The dog brightened. "You like it? Wanted to dress up for the big event."

"Dress up?" asked Eustace faintly.

"Right, right, you don't know. But yeah, let's just say this's been the most exciting thing happening outside Nirn for us. Involving mortal souls, at least."

"Ah." He didn't know what to say.

"Yeah, I think I look pretty good too," said Barbas. He winked with three eyes. "But just wanted to tell you, I wanna wish you luck, pal. Thought you could use it. And a wake-me-up."

"Thank you," said Eustace in a weary voice. He glanced at the Princes. "I believe I might need it."

"Ha, you're tellin' me." Barbas snorted. It was comfortingly dog-like. "Don't know how you did it. Alla them? You couldn't settle for just one?"

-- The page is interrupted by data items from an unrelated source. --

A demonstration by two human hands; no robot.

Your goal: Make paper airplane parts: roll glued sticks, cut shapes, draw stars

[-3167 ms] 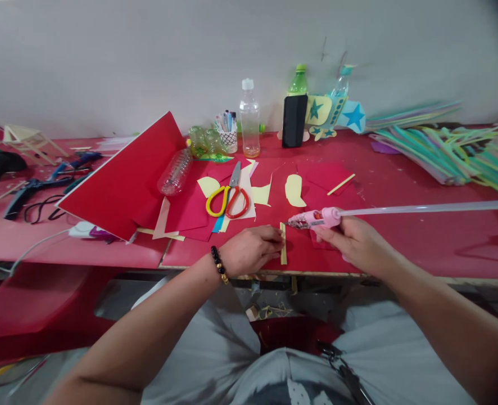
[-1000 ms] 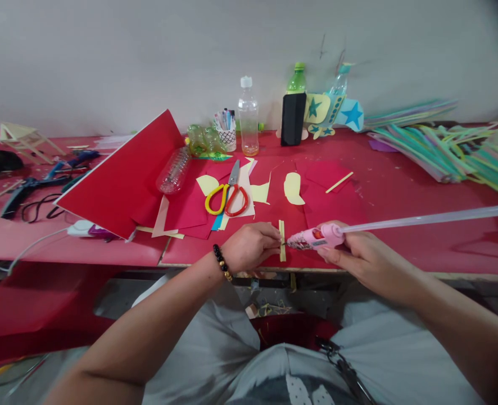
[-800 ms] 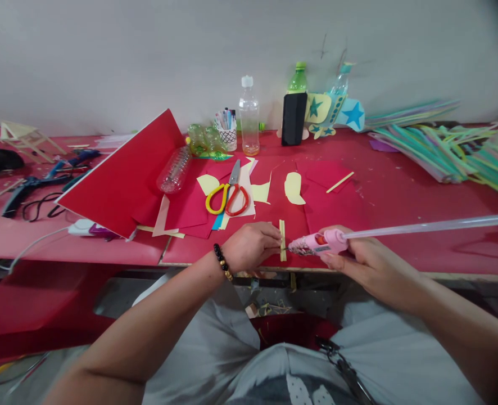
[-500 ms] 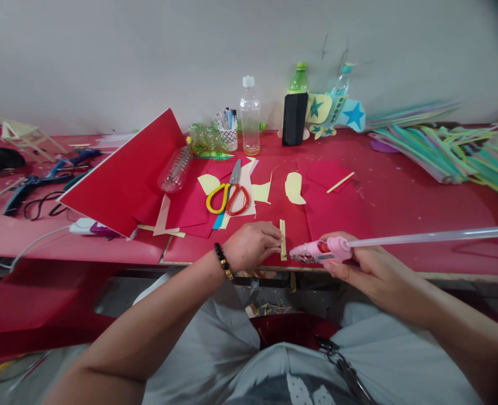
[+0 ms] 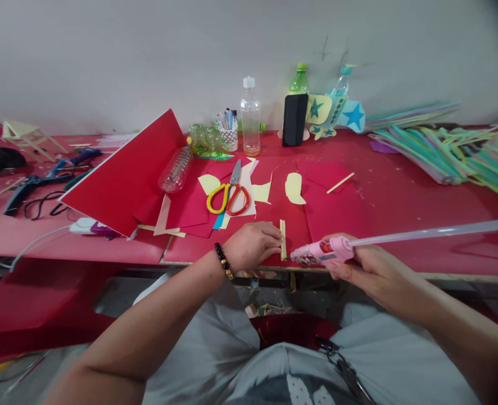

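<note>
My left hand (image 5: 255, 244), with a dark beaded bracelet at the wrist, rests at the table's front edge. Its fingers are together and hold a short pale yellow strip (image 5: 283, 241) upright in view on the red surface. In my right hand (image 5: 365, 267) is a pink glue gun (image 5: 322, 251), gripped from the right side. Its nozzle points left, just beside the strip's lower end; whether they touch I cannot tell. A long clear glue stick (image 5: 434, 232) sticks out of the gun's back toward the right.
Beyond my hands lie scissors (image 5: 231, 194), yellow paper cutouts (image 5: 294, 188) and a thin stick (image 5: 340, 183). A clear bottle (image 5: 250, 121), a phone (image 5: 295, 120) and a bottle plane (image 5: 335, 109) stand at the back. A red board (image 5: 135, 174) leans at left; colourful strips (image 5: 438, 154) lie right.
The glue gun has tilted a little and shifted slightly right; the rear end of its glue stick sits higher. My left hand and the yellow strip stay in place.
</note>
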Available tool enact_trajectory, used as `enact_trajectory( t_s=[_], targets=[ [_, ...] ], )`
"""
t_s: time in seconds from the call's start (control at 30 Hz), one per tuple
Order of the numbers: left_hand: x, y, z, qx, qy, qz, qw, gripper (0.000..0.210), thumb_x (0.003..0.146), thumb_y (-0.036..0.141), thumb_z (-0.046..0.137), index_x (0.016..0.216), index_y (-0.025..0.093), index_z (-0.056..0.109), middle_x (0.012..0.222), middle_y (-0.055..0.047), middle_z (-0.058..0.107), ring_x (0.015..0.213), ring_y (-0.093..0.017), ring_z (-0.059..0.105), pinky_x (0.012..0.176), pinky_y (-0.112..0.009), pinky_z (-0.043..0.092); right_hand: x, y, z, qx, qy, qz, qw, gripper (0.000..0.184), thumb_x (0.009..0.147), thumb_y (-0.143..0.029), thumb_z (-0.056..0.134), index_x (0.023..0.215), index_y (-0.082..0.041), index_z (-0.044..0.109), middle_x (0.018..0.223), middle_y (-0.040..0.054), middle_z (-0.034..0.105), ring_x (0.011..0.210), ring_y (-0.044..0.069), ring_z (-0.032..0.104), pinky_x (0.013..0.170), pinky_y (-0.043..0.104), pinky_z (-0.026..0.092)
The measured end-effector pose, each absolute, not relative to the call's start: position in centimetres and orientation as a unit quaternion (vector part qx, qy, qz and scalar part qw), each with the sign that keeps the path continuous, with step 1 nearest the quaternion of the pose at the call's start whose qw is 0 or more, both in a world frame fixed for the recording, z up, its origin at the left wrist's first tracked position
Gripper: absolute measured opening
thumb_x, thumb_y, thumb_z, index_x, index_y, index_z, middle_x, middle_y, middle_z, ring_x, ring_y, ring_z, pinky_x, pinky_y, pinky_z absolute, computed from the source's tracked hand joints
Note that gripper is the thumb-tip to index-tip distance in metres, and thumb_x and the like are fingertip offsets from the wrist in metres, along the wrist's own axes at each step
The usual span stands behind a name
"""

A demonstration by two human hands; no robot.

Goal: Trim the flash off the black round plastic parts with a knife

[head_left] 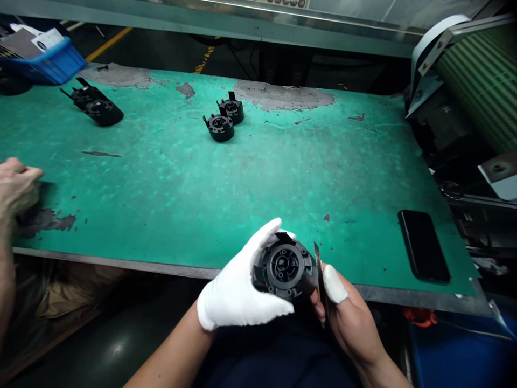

"It wasn't my fault!" hissed Eustace, voice desperate. "I didn't know I was selling my soul!"

"Then why'd you bother with the Princes in the first place?"

"Because! Because — because I, er..." He trailed off.

Barbas looked disbelieving. "You don't even know why, do you?"

Eustace didn't answer, for there was none to give. After a meaningful pause, Barbas wished him all the best, to not worry, every mortal makes terrible life choices, at least you had some fun, and ran off to the other side of the court room. His master, Clavicus Vile, was at least much less intimidating in his current form than when Eustace had met him trapped in a tall, forbidding statue. He was just as vile as his name, with a child-like body connected to the demonic, mischievous face of an imp, his iconic mask draped atop his forehead. His sour expression only grew worse when Barbas joined his side. They put their heads together and began a heated, whispered conversation.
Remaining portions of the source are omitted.